__ABOUT THIS EXERCISE__
Find "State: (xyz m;" in the data below; transcribe the line it appears on and each line after it, exactly, to the end, and nothing else.
= = = = = = =
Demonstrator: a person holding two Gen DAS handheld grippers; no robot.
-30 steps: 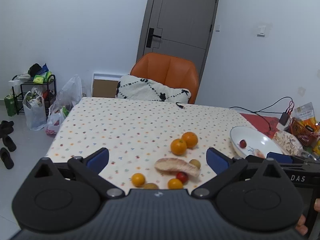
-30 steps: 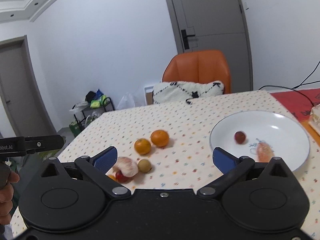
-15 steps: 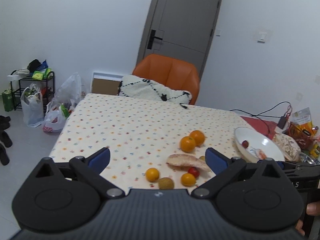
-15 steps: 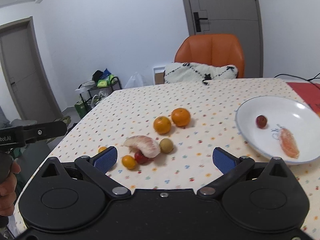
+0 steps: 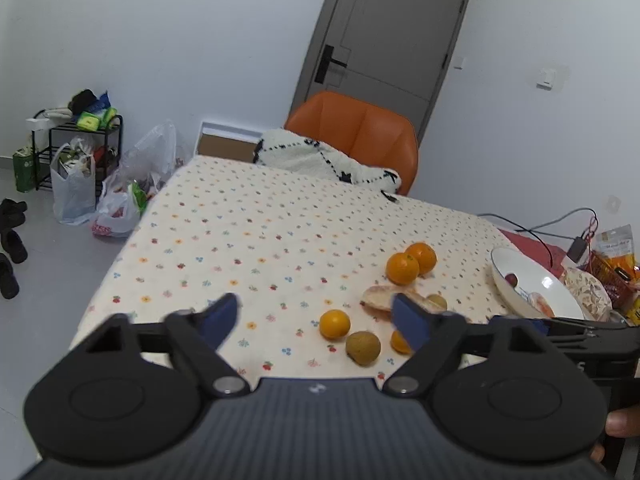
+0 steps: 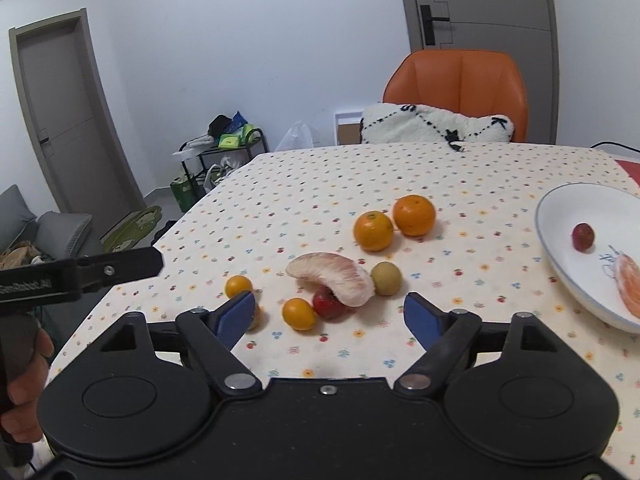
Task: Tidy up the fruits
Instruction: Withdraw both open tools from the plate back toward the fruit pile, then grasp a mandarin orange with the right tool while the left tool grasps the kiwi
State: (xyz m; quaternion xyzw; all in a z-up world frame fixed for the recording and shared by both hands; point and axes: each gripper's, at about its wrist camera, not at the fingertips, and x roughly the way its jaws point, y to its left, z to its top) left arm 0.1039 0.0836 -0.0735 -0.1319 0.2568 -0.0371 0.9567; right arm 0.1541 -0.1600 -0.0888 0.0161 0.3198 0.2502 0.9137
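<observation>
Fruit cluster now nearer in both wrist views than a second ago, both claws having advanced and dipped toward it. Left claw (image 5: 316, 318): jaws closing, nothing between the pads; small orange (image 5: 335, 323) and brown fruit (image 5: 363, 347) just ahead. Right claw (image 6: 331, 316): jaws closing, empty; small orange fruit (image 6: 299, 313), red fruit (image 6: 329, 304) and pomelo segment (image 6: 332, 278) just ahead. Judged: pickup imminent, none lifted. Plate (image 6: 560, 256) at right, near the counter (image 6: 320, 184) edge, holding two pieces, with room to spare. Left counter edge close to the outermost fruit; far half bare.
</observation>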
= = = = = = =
__WRITTEN SOLUTION__
State: (xyz m; quaternion xyzw; all in a z-up world frame fixed for the recording and shared by both hands; point and axes: each gripper's, at about its wrist camera, not at the fingertips, and x roughly the way its jaws point, y to its left, z to its top) left arm 0.1039 0.0836 -0.0735 -0.1319 0.2568 -0.0371 0.9567; right arm 0.1541 -0.1600 -0.0888 0.0161 0.3198 0.2502 0.9137
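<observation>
Fruit cluster now nearer in both wrist views than a second ago, both claws having advanced and dipped toward it. Left claw (image 5: 316, 318): jaws closing, nothing between the pads; small orange (image 5: 335, 323) and brown fruit (image 5: 363, 347) just ahead. Right claw (image 6: 331, 316): jaws closing, empty; small orange fruit (image 6: 299, 313), red fruit (image 6: 329, 304) and pomelo segment (image 6: 332, 278) just ahead. Judged: pickup imminent, none lifted. Plate (image 6: 560, 256) at right, near the counter (image 6: 320, 184) edge, holding two pieces, with room to spare. Left counter edge close to the outermost fruit; far half bare.
</observation>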

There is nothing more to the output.